Según un informe de la Cepal, esta ampliación significaría un total de US$ 9,000 millones para el fondo, equivalente al 1.4% del total de reservas internacionales de los países miembros.

(Foto: América Economía)

Por: Redacción Gestion.pe

Actualmente el Fondo Latinoamericano de Reservas (FLAR) está conformado por Perú, Bolivia, Colombia, Costa Rica, Ecuador, Uruguay, y Venezuela, pero la viabilidad y desafíos de ampliar el FLAR a países como Argentina, Brasil, Chile, México y Paraguay, significaría un apoyo financiero a las balanzas de pago de la región.

La adhesión de los países antes mencionados ampliaría el fondo en un tamaño total de casi US$ 9,000 millones, equivalente al 1.4% del acervo total de reservas internacionales de los 12 países considerados.

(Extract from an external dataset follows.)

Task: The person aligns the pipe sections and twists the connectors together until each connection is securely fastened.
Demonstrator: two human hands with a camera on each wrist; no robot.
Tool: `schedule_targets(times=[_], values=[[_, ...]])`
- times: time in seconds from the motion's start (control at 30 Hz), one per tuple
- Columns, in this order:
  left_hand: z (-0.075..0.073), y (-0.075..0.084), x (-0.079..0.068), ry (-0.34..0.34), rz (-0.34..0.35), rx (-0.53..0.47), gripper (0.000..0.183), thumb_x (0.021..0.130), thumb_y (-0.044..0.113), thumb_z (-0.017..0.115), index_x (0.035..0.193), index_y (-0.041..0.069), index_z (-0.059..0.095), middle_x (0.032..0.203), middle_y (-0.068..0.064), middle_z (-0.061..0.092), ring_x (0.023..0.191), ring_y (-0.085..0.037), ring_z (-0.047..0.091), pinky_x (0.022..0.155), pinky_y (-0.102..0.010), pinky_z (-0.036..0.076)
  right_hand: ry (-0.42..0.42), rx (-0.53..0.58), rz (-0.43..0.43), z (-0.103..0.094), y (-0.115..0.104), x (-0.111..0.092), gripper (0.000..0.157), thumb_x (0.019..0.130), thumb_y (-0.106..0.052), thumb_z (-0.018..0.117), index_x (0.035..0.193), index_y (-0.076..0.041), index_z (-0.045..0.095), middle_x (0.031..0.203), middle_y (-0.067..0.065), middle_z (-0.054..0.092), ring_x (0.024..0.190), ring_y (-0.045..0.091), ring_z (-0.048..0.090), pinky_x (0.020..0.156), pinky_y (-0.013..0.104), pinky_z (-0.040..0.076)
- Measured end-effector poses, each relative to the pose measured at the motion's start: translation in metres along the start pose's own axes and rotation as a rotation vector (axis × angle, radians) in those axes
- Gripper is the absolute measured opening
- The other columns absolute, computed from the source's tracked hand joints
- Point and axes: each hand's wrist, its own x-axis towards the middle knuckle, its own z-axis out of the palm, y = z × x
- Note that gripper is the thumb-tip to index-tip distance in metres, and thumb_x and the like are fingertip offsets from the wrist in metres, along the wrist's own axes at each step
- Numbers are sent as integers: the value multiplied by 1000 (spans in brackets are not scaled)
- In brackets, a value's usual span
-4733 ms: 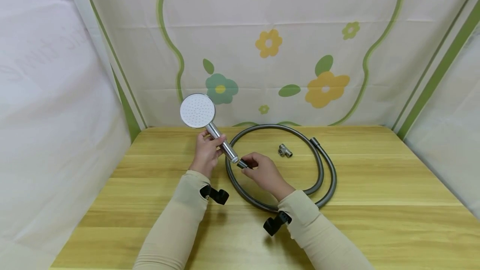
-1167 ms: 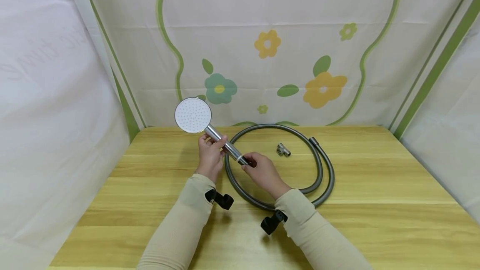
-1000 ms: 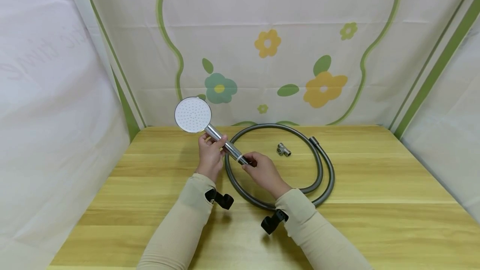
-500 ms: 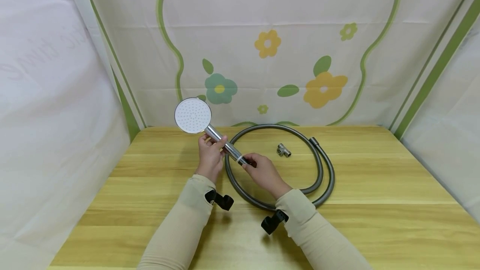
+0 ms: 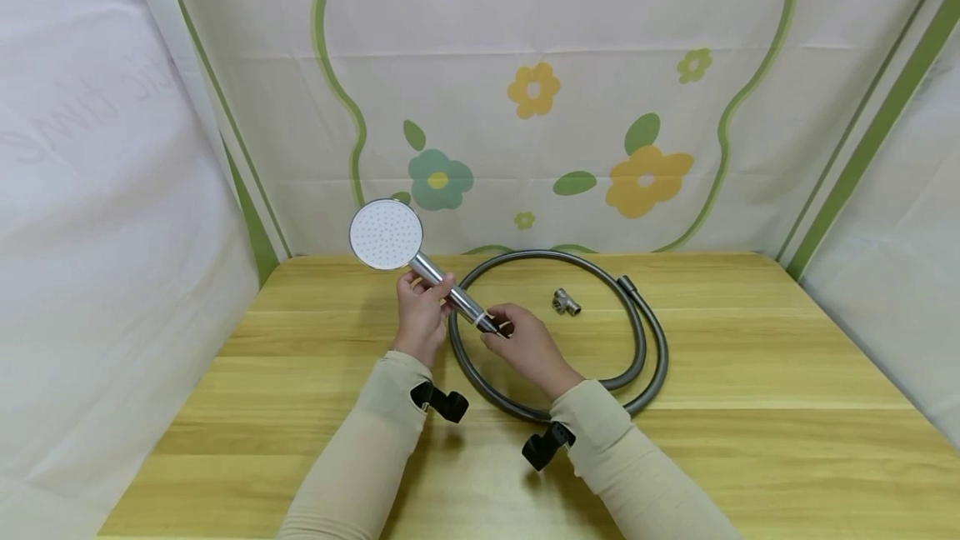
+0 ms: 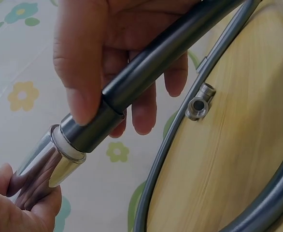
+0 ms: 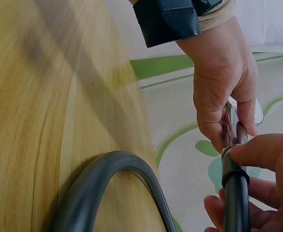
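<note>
My left hand [image 5: 422, 311] grips the chrome handle of a round shower head [image 5: 386, 234], whose white nozzle face is turned towards me. At the handle's lower end, my right hand [image 5: 529, 348] pinches the dark collar of a grey shower hose [image 5: 639, 340]. The left wrist view shows the right thumb [image 6: 81, 99] lying on that collar [image 6: 92, 126], with fingers behind it. A white ring [image 6: 70, 145] shows between collar and chrome handle, and the two are in line. Seen from the right wrist, the left fingers wrap the handle just beyond the collar.
The hose lies in a loop on the wooden table [image 5: 750, 357], its other end fitting [image 5: 627, 284] at the right. Inside the loop sits a small metal tee valve [image 5: 566, 302]. A printed cloth [image 5: 480, 90] hangs behind the table, with white cloth on both sides.
At 4.7 seconds ago a gap separated the hose collar from the handle; now they meet. The shower head has moved slightly left and down. Lately only the right fingers have shifted slightly at the collar.
</note>
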Motion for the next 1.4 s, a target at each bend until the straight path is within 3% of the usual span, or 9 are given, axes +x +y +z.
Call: schedule_targets(times=[0.23,0.37,0.8,1.4], values=[[1,-1,0,6,-3,-17,58,90,-4,63,134,11,28,106,-8,47,101,-26,55,74,-31,49,41,-43,-4,1,2,0,32,85,-10,74,113,-4,62,101,7,59,87,20,59,71,33,52],[2,0,0,9,-7,-17,58,90,-4,63,135,11,28,106,-8,47,97,-24,55,74,-31,49,63,-61,-6,1,2,0,29,83,-9,75,109,-4,63,97,7,59,85,19,59,71,34,52],[4,-1,-1,3,-2,-23,58,90,-4,62,134,12,28,111,-10,47,110,-32,52,74,-32,49,98,-118,-40,1,1,-3,24,85,-11,74,106,-5,65,98,6,61,85,19,58,74,35,52],[4,-2,-3,1,15,-22,58,90,-3,63,133,12,28,107,-7,47,93,-22,55,72,-31,49,84,-155,-56,-2,3,-3,20,87,-11,72,105,-6,67,92,3,63,78,15,58,67,32,50]])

Para evaluar una ampliación de dicho fondo debe analizarse si existiría una relación simultánea de problemas de balanza de pagos entre los países miembros. En efecto, esta no existe, según un estudio elaborado por la División de Financiamiento para el Desarrollo de la Comisión Económica para América Latina y el Caribe (Cepal).

El estudio hizo una distinción entre países grandes, medianos, y pequeños. Entre los grandes consideró a Brasil, México, Argentina, Colombia, Venezuela, Perú y Chile, y entre los países pequeños a Ecuador, Costa Rica, Uruguay, Bolivia y Paraguay.

Los resultados obtenidos indican que, en general, no constituye una relación simultánea de problemas de balanza de pagos entre los países. Sin embargo, de existir alguna simultaneidad, esta se produciría entre los países de menor tamaño (pequeños).

Este resultado es evidencia en favor de la viabilidad financiera de una ampliación del fondo, ya que las necesidades de financiación que pudieran presentar los países de menor tamaño son naturalmente de magnitudes más manejables para el fondo.

Además, el informe señaló que una eventual simultaneidad en las pérdidas de reservas internacionales podría ocurrir por parte de los países pequeños, cuyas necesidades de liquidez siempre son de magnitudes más manejables a comparación de los países grandes y medianos.